You can, of course, make the format anything you like. However, some characters are still used pretty frequently:
000 0 00 NUL '\0' - does "nothing" but is hard for some text editors to handle
003 3 03 ETX (end of text) - Control-C - "break" in a lot of systems
007 7 07 BEL '\a' (bell) - Still makes a bell sound.
011 9 09 HT '\t' (horizontal tab) - A lot of text editors and file formats use this to set a fixed number of spaces
012 10 0A LF '\n' (new line) - like it says
015 13 0D CR '\r' (carriage ret) - used instead of, or together with \n on many systems
021 17 11 DC1 (device control 1) - Control-Q - Resume transmission - XON
023 19 13 DC3 (device control 3) - Control-S - Pause transmission - XOFF
033 27 1B ESC (escape) - Used for PCL and other printer control codes and plenty of other things
Everything else is pretty much up for grabs. I would especially avoid NUL and XON/XOFF - they are sometimes hard to enter into a file - and BEL because typing a file with BEL can be noisy.

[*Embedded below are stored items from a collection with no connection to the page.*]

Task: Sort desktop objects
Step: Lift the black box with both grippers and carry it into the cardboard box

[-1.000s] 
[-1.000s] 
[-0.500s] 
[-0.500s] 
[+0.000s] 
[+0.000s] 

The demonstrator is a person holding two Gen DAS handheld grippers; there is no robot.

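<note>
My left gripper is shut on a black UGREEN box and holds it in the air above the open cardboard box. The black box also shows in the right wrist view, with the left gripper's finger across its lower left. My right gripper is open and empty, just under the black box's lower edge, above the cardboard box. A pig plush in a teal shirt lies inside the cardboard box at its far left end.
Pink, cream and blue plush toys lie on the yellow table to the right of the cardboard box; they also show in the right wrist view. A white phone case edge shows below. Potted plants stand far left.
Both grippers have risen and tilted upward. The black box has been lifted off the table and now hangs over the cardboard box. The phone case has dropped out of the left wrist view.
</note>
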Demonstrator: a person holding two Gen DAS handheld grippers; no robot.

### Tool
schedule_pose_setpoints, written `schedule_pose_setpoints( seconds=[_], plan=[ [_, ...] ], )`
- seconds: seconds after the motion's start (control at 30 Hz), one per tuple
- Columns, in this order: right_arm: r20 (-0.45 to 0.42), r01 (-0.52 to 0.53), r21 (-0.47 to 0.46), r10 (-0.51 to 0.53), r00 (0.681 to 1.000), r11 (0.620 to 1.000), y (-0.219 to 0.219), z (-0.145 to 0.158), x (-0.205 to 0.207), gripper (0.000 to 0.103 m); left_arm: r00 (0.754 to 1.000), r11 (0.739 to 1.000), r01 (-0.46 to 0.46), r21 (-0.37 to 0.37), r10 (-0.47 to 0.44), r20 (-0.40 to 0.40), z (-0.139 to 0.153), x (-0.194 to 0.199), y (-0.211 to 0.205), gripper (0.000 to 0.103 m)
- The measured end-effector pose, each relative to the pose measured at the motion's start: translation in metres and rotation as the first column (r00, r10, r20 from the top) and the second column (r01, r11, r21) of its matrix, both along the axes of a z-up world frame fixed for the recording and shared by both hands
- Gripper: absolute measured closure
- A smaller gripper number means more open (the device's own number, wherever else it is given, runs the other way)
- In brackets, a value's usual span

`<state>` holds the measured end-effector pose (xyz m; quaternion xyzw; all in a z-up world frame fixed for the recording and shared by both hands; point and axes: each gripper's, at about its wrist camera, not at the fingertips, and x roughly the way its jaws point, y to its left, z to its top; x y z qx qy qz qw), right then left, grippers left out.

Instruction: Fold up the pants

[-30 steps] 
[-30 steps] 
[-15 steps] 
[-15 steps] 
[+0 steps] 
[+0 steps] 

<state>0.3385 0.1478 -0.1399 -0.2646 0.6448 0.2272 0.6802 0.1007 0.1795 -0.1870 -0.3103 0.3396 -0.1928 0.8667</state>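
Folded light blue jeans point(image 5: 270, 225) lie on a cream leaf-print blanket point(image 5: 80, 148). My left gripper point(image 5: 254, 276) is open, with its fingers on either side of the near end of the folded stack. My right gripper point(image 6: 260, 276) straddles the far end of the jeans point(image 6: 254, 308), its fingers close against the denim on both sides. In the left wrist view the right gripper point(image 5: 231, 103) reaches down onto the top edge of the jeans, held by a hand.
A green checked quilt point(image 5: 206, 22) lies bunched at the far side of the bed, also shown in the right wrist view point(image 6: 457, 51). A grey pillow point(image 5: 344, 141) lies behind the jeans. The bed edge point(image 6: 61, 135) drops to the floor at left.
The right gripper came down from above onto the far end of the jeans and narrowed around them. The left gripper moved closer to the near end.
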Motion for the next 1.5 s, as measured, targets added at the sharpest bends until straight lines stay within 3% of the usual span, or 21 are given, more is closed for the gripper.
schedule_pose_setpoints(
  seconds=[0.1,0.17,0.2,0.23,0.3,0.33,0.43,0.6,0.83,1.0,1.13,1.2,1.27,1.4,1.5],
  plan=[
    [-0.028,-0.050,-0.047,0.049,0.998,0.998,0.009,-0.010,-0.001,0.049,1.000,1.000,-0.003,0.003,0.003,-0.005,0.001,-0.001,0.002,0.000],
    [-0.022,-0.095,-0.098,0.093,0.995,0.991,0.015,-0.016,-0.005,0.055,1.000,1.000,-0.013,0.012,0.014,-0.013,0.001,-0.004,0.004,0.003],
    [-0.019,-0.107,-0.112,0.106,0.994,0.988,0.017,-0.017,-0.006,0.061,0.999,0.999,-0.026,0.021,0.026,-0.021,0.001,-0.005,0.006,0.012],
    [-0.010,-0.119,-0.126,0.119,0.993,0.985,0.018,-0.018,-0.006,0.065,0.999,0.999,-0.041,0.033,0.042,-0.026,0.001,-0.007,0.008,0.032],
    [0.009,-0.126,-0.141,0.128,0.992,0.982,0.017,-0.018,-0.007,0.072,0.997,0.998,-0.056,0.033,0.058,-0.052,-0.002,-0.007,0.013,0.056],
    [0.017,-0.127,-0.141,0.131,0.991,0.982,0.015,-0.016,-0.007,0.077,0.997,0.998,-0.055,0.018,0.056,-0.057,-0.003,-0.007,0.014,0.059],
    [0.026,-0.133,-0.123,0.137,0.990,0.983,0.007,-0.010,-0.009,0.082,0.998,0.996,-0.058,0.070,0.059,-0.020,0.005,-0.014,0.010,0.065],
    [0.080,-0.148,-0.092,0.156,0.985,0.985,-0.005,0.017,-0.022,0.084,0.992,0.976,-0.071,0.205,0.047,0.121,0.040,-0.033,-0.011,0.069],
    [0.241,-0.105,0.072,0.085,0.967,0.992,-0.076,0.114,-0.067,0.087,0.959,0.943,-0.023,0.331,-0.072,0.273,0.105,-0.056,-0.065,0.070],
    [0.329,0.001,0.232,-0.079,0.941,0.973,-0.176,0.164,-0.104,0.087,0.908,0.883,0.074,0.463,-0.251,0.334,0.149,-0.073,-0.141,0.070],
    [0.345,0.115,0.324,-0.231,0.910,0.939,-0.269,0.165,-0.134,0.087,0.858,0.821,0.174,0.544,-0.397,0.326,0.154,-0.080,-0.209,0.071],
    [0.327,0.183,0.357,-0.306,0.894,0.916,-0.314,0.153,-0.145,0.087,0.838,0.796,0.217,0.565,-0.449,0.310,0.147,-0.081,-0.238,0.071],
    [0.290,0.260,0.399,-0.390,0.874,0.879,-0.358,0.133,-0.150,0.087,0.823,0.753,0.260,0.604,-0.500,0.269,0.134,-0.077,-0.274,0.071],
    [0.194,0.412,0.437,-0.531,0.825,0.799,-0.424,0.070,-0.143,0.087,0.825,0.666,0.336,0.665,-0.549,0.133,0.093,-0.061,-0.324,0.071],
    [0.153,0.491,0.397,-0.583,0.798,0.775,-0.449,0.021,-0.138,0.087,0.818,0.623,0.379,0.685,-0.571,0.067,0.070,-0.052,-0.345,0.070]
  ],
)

If you have a truly binary format then you can do anything you want. But if you want to have a mostly-human-readable format then limiting the control codes is a good idea.
The ASCII control codes aren't obsolete. They are not used as much these days because the technologies that made them so useful aren't mainstream technologies anymore as technology improvements in communication technologies (USB, Ethernet, WiFi, cellular at 3G and greater, etc.) as well as improvements in integrated circuit manufacturing (increases in components per square millimeter, CPU architecture improvements, more miniaturization of components such as System on a Chip) as well as improvements in protocols.
However in the world of Internet of Things, the same technology considerations that influenced the design of these codes still applies:
small processors with limited RAM and storage
low bandwidth communication over slow speed paths
There are several ASCII control codes that are designed to be used to structure text. The Wikipedia topic C0 and C1 control codes, Basic ASCII control codes describes the separator control codes, FS (File Separator), GS (Group Separator), RS (Record Separator), and US Unit Separator.
Can be used as delimiters to mark fields of data structures. If used
for hierarchical levels, US is the lowest level (dividing plain-text
data items), while RS, GS, and FS are of increasing level to divide
groups made up of items of the level beneath it. The Unix info format
uses US, followed by an optional form-feed and a line break, to mark
the beginning of a node.[14]
MARC 21 uses US as a subfield delimiter, RS as a field terminator and
GS as a record terminator.[15]
In the current edition of IPTC 7901, if they are not used for other
purposes, US is recommended for use as a column separator in tables,
FS as a "Central Field Separator" in tables, and GS and RS
respectively for marking a following space or hyphen-minus as
non-breaking or soft respectively (in character sets not supplying
explicit NBSP and SHY characters).2
See as well the description in RFC20, ASCII format for Network Interchange, which describes FS, GS, RS, and US as:
FS (File Separator), GS (Group Separator), RS (Record Separator), and US (Unit Separator): These information separators
may be used within data in optional fashion, except that their
hierarchical relationship shall be: FS is the most inclusive, then
GS, then RS, and US is least inclusive. (The content and length of
a File, Group, Record, or Unit are not specified.)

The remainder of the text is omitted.